A few days later, describing the event to a friend, Dave described Jade as being "blue" during these minutes. She felt weak, chill, trembling, and the weakness persisted after leaving Martindale Hall. What can we tell you?

Martindale Hall is not just haunted, it's very, very haunted. If you read a bit about the history of the place, and have a look at the Wikipedia page on the Mortlock family, well ... Jade is pretty sure it's one of the Mortlocks who loved the hall so much, he never left. Moreover, he's resentful of the fact his home has been turned into a museum and -- gods help us -- a B&B. He has a little rant when strangers barge in through his front door (as would we all) ... and probably about one in a hundred visitors can actually half-hear him. Jade did. And even though she was able to view most of the house, one part of it remained strictly off-limits. The blaring rock music is there for a reason. It anchors people like Jade in 2013, glues them to reality, stops imagination aiding and abetting all the things you can half-see, half-feel, half-hear.

Interesting, no? Call this episode The Ghost of Martindale Hall. Be sure to visit the house when you're in the Clare Valley and Little Cornwall area ... but go on a sunny day, and go with friends --

And be ready to hunt down a coffee, when you leave! Coffee was on our minds as we left, so we backtracked to the Magpie and Stump Hotel in Mintaro, only to discover that their coffee machine was busted! No coffee today.

So we turned our attention to The Teapot Inn, about a hundred yards away.
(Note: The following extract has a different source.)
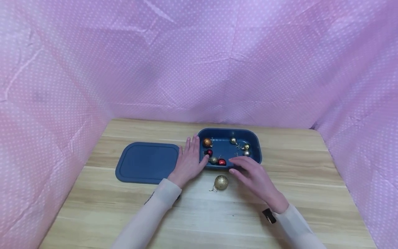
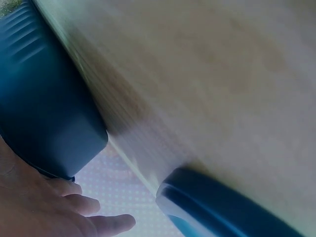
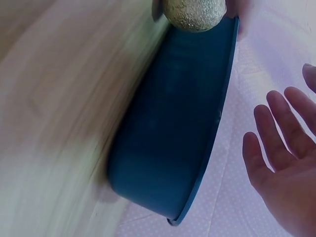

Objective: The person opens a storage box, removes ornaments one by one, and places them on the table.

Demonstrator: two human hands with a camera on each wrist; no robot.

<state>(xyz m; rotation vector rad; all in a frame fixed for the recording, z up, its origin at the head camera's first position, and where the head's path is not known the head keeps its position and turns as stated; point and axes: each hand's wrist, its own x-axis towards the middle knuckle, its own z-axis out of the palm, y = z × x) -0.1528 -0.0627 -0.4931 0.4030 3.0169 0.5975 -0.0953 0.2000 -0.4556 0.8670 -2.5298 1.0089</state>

It was a private house, built at the time Mintaro was design as a stopover for the bullockies carting copper ore to the ports on the gulf: the walls are a foot thinck, made of layers of slate and mortar. It's just amazing ... and they serve wonderful coffee, too! Just what we needed to warm up and chill out after Martindale Hall.

In fact, Mintaro is a fantastic little place -- a piece of yesteryear that's far more charming than you'd guess, if you just blast through without stopping. In fact, check out The Ballad of Mintaro, a real bush ballad by Ian Bidstrup.

And this is where we turned south and headed for home. By mid-aftenoon, the sky was so low, the daylight so murky, we put away the cameras, put on some music, and played with the Navigon ap on Jade's phone -- not that we needed to be told how to get home, put it was a lot of fun playing! And this brings you round in a big circle to the beginning of this blog: Home again, home again -- a good place to start a travel blog!